In anticipation of IFT's upcoming 75th anniversary, it was a welcome opportunity to peruse the historical archives and explore research published in the Journal of Food Science (JFS) throughout the last 7 decades on topics of interest to food microbiologists. The very first volume of JFS, published in 1936, explored issues such as the microbiological examination of dried foods, and numbers and types of microorganisms in frozen vegetables and fruits. These issues are as relevant today as they were then. I could not help but think, however, about how much the pathogens of concern have changed, largely as a result of production practices and handling, along with globalization. Where we once worried only about often mild to occasionally severe illness, we now unfortunately associate many pathogens with high mortality rates. In March of 1936, Hall published an article which explored new outbreaks of botulism in the western U.S., and the prevalence of type A botulism in the Rocky Mountain region largely as a result of inadequately sterilized home canned products. We should all take pride in the fact that extensive research over the years by the IFT community has led to the development of processes and technologies which have virtually eliminated threats due to botulism in commercially canned foods.

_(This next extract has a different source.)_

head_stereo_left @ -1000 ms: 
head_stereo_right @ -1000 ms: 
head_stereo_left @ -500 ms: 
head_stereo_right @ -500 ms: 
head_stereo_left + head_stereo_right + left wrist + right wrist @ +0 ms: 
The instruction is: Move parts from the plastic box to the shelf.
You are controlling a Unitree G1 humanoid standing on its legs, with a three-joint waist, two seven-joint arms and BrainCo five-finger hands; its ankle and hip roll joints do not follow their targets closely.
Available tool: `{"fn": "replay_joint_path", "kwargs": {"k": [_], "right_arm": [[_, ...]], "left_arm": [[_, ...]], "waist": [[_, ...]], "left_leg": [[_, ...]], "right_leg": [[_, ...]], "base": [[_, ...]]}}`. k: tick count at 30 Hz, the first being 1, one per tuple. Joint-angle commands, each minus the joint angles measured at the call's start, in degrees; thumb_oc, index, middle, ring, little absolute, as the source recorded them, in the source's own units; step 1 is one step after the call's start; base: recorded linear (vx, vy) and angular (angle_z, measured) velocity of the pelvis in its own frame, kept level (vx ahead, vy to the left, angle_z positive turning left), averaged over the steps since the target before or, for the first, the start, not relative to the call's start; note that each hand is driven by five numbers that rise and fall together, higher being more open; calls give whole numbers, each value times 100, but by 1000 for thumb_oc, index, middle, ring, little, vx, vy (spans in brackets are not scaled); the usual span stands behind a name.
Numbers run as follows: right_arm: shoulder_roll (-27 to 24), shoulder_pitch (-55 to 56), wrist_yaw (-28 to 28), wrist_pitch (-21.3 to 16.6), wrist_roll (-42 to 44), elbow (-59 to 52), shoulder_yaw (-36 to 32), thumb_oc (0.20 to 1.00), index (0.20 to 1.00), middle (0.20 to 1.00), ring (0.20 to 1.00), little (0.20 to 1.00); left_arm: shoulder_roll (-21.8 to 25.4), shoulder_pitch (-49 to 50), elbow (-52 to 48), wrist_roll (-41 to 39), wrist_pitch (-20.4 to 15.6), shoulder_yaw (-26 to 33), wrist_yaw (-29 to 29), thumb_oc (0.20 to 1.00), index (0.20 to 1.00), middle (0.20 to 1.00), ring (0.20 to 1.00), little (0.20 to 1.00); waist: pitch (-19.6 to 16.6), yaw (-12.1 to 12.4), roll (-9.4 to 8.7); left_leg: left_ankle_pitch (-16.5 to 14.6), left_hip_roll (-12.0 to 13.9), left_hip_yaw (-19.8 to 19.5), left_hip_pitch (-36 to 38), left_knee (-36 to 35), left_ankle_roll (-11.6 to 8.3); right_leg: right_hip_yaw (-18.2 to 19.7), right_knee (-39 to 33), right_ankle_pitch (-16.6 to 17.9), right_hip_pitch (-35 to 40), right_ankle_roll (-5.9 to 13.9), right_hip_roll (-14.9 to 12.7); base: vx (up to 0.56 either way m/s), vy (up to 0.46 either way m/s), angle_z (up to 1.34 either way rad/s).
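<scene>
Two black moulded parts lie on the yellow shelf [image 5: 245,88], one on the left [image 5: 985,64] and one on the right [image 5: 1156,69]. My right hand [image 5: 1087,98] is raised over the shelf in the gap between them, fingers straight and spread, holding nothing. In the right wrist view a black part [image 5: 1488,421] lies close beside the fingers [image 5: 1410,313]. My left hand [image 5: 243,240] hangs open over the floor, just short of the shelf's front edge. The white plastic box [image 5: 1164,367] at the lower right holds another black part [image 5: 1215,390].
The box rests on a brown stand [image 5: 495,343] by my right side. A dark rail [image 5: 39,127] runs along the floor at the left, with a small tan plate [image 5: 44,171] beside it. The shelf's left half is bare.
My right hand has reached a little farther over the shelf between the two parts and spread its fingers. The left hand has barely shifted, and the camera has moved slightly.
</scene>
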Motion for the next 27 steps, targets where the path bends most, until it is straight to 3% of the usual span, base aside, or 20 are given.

It was of great interest to read an article by Walton et al. published in 1936 which explored the bactericidal effects of vapors from crushed garlic. The authors explored the therapeutic uses of garlic with the goal of treatment of tuberculosis. The antimicrobial properties of phytochemicals and essential oils are of enormous interest today, and we receive hundreds of papers yearly related to these topics. By the 1940s, research topics published in JFS included the microbiology of spoilage in canned foods, with a focus on heat resistant spores. By 1950, interest in “cold sterilization” appeared in JFS, with publication of pioneering work conducted on super voltage cathode ray irradiation at the food technology labs at MIT. A paper from 1956 looked at the species of clostridia associated with spoilage of Spanish green olives. It was noted that the author was the recipient of the Samuel Cate Prescott Award for this work. It is heartening to know that we celebrate this award today, almost 60 years later, at the IFT Annual Meetings. By 1964, JFS had become comprehensive enough to warrant topical sections, and a microbiology section appeared for the first time in the Sept./Oct. issue. Topics in the first microbiology section included: Clostridium botulinum type E in smoked fish; the role of free and bound water in irradiation preservation; and sensitizing microorganisms to radiation by previous ultrasonic treatment.

I very much enjoyed reading Walter Urbain's 1970s editorial entitled “Where are we?” In this editorial, he appealed to his JFS colleagues that there “were more papers to publish than we can provide journal pages for them.” Does this sound familiar? Areas of research exploration at this time included infection routes of bacteria into chicken eggs. Just last year (2012), the Food Microbiology and Safety section of JFS published a paper which showed that E. coli O157:H7 facilitates penetration of Staphylococcus aureus into table eggs. What is the old adage, the more things change….? By the 1980s, publications appeared addressing topics such as the influence of pH on Clostridium botulinum control by sodium nitrite and sorbic acid in chicken emulsions, plating methods, and media for Clostridium perfringens and E. coli; attachment of Salmonella to poultry skin and sterilization of Indian spices by gamma irradiation. It was disappointing to find that research results related to presence of Listeria in foods were rarely the subject of JFS articles in the 1980's. I think we can all acknowledge that changes made to the journal by Daryl Lund and now Allen Foegeding have focused on making JFS one of the preeminent food science journals and we have no trouble attracting the top authors working on the most relevant issues to our food industry.

Here in 2013, the impact factor of JFS has never been higher. The tools we use to generate scientific results have greatly changed, and the tools of molecular biology are already transforming the way we understand the microbiological science of foods. Over the past few years, we have seen a movement away from culture based analysis of microbes to sequence-based analysis, and this trend will likely continue. Genome sequencing will greatly advance our knowledge of the microbial diversity of foods. As high throughput sequencing technologies reveal new information about food ecosystems, we should be prepared for the inevitable regulatory questions which these new findings will raise. As a food microbiologist, I can honestly say that there has never been a better time to be involved in science. I was cognizant, however, upon a recent visit to Louis Pasteur's home laboratory in Arbois, France, that he probably said these exact works during his time in science. He no doubt paved the brave way forward for all of us associated with JFS and our passion for food microbiology. We look forward to the next 75 years of scientific publication in the company of outstanding IFT professionals.